When I was growing up, we often went to Max and Erma’s, a Pittsburgh restaurant that is part diner and part TGIFridays but with better food. Strangely though, aside from the buffalo chicken sandwich, which I still love, I barely remember the entrées, but what sticks out in my mind are the desserts. Oh the desserts… They had an excellent version of all of my favorite American classics: Hot apple pie, Warm brownie à la mode, and Kentucky pie, sometimes called Kentucky Derby pie.
Perhaps you are not familiar with Kentucky pie. It is an obscene combination of brown sugar, butter, cream, pecans and chocolate, and is absurdly delicious. It reminds me of some of the cooking show chefs who tell us, “I have an amazing secret recipe that I am going to share with you: Add 2 lbs of butter to 2 cups of sugar, add some heavy cream, and top with chocolate chips.” Duhh… you don’t have to go to the cordon bleu to know that that will taste good. It’s almost cheating. And yet certain occasions simply call for putting all those things together and baking at 350. So here’s one to try if you’re in that kind of a mood. It’s a gooey sugary concoction with a crunchy, caramelized surface, similar to pecan pie, but without the focus on pecans (although I actually like to add pecans). I had never actually attempted to make this pie at home, but decided that now was as good a time as any to start. So I set out to find a recipe.
I found one in a book from 1939 called Southern Cookbook: 322 Old Dixie Recipes, by Lillie Lustig, S. Claire Sondheim, and Sarah Rensel. I have been collecting antique cookbooks for a while, and I happen to be browsing this one recently when I came across this recipe. I love Southern cooking, and the rich past that it evokes, and I’m also fascinated by nostalgic representations and what they reveal about a culture. This book satisfies both of these interests. All the wonderful classic Southern recipes are represented here, along with storybook-style drawings of the Old South –
– including some of black people engaged in hard labor, which I suppose are also meant to be nostalgic… I guess one man’s nostalgia is another man’s nightmare.
And it doesn’t stop there. The introduction tells us that,
“Most of the recipes in this book were gathered from [southern city folks] though they undoubtedly in many cases owe their origin to the colored mammies who rarely bothered to write down their recipes…for they were good cooks who most often could neither read nor write…didn’t have to…you just put ’em in front of a stove with the fixin’s and they created somethin’ grand…even if they could couldn’t always ‘splain you jus’ how.”
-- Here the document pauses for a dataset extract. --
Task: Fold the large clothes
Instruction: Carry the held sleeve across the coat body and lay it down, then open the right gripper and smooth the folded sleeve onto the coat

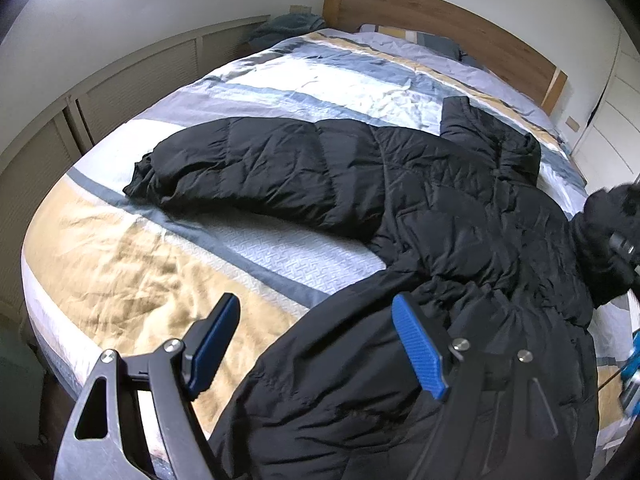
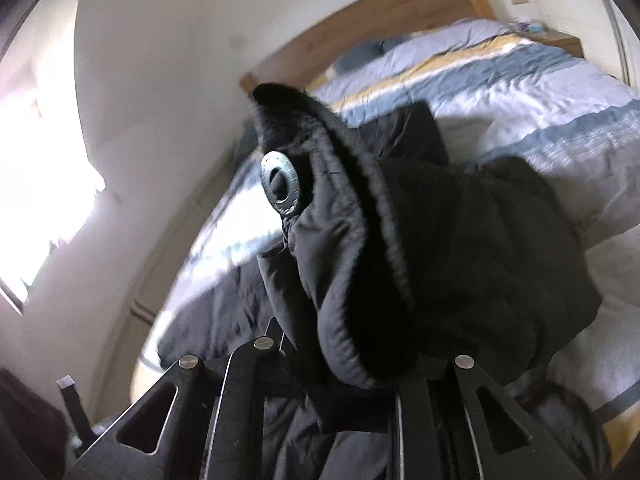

But before you yell about the South, this book was published in Pennsylvania! In any case, southern cooking is an incredible melting pot, and undoubtedly owes some of its roots to the cooking of African slaves. And this book has a lot of promising recipes in it in spite of its questionable imagery, and one I found was a recipe for Kentucky pie. I gave it a try and it didn’t disappoint. My only changes were to reduce the amount of filling a bit and sprinkle pecans and chocolate chips over the top. That’s the way I remember eating it, so I made those additions.
Kentucky Pie
- 3 cups of brown sugar (I reduced to 2, loosely packed)
- 3 eggs (I reduced to 2)
- 1/2 cup of butter
- 1/2 cup cream (I put 1/4 cup of light cream)
- 1 tsp vanilla
- 1 pinch of salt
- 1 partially baked pie crust
- Optional add-ins: Chocolate chips, pecans
Cream the butter, eggs, sugar, salt and vanilla until fluffy.
Pour into a prepared pie crust. I highly recommend a homemade one- so much more delicious and no sketchy fats, and they really aren’t hard to put together. Smooth out the surface and top with chopped pecans and chocolate chips. Press them in slightly and bake at 350 for about 30 minutes.
The mixture will remain like a bubbly liquid even when done, so go by the deep golden color. Caramelization is essential to achieve the full flavor. Serve slightly warm. Mmm. I remember why it was one of my favorites.
It doesn’t actually get an A+ on presentation. The surface looked a little funny and don’t even try to cut it until its cool if you want it to slice up reasonably neatly. But anyone who says it’s not good should not be trusted.
Update: During the course of the writing of this post, my son managed to rip off the cover of this $45 antique. I guess it’s worth a bit less now.